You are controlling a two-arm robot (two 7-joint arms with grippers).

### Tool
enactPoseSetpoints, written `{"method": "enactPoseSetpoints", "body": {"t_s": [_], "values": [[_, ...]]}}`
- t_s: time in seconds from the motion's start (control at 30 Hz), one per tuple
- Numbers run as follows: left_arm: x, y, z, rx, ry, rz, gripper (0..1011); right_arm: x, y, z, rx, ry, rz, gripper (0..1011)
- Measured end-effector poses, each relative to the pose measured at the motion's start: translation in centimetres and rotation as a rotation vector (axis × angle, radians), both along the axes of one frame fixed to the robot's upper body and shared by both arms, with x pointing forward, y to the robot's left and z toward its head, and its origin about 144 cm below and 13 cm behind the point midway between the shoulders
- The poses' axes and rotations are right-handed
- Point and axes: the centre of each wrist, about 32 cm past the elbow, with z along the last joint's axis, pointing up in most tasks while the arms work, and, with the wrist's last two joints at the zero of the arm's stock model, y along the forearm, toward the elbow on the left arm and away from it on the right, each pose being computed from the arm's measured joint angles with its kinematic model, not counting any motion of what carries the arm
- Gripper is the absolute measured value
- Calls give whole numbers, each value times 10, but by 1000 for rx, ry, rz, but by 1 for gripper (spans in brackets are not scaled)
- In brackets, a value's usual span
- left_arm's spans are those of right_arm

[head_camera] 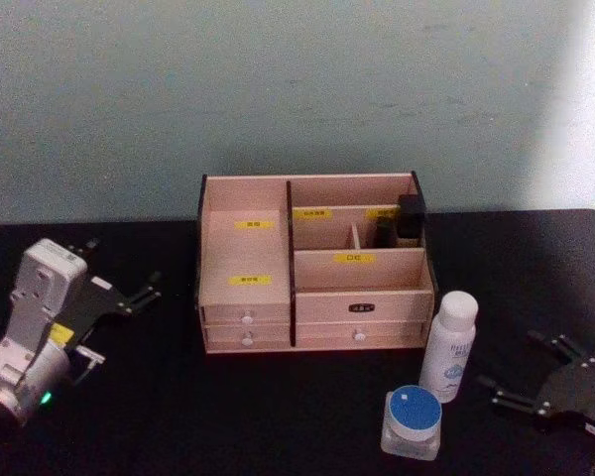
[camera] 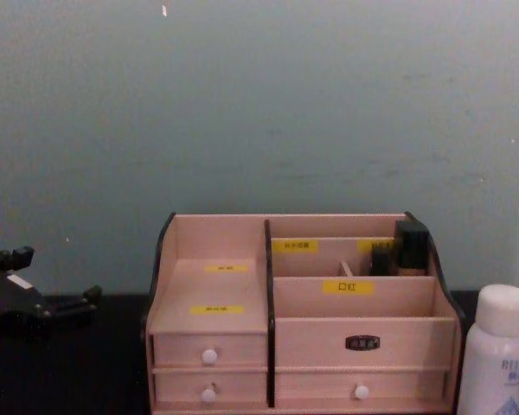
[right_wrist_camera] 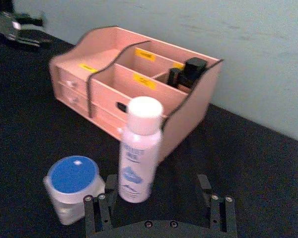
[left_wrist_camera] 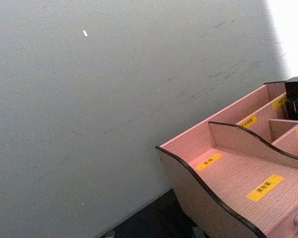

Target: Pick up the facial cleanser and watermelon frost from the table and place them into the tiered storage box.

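The tiered storage box (head_camera: 312, 268) stands mid-bench (head_camera: 278, 421) — a dark bottle (head_camera: 409, 220) is in its rear right compartment. The white bottle (head_camera: 448, 347) and blue-lidded jar (head_camera: 413, 421) stand by its front right corner, just before the spread right hand (right_wrist_camera: 159, 210). The left hand (camera: 50, 277) — also spread — sits left of the box.

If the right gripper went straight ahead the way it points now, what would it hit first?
Most likely the white bottle, standing dead ahead of the open right gripper; the blue-lidded jar sits just off its line.
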Motion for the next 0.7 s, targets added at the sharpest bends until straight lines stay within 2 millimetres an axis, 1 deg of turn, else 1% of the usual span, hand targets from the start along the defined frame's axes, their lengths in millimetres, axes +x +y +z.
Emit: {"method": "enactPoseSetpoints", "body": {"t_s": [0.3, 0.7], "values": [[0, 0, 0, 0, 0, 0, 1001, 7, 7, -5, 82, 50, 38, 1003], [0, 0, 0, 0, 0, 0, 1001, 17, 17, -11, 129, 37, 53, 1002]]}}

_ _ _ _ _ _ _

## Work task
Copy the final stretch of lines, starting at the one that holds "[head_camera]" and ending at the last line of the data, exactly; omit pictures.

## Output for this task
[head_camera] 
[camera] 
[right_wrist_camera] 
[left_wrist_camera] 

Target: Pick up the facial cleanser and watermelon frost from the table and place them into the tiered storage box.

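The tiered storage box (head_camera: 312, 268) stands mid-bench (head_camera: 278, 421) — a dark bottle (head_camera: 409, 220) is in its rear right compartment. The white bottle (head_camera: 448, 347) and blue-lidded jar (head_camera: 413, 421) stand by its front right corner, just before the spread right hand (right_wrist_camera: 159, 210). The left hand (camera: 50, 277) — also spread — sits left of the box.

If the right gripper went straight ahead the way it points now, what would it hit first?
Most likely the white bottle, standing dead ahead of the open right gripper; the blue-lidded jar sits just off its line.
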Motion for the next 0.7 s, targets added at the sharpest bends until straight lines stay within 2 millimetres an axis, 1 deg of turn, else 1% of the usual span, hand targets from the start along the defined frame's axes, their lengths in millimetres, axes +x +y +z.
Emit: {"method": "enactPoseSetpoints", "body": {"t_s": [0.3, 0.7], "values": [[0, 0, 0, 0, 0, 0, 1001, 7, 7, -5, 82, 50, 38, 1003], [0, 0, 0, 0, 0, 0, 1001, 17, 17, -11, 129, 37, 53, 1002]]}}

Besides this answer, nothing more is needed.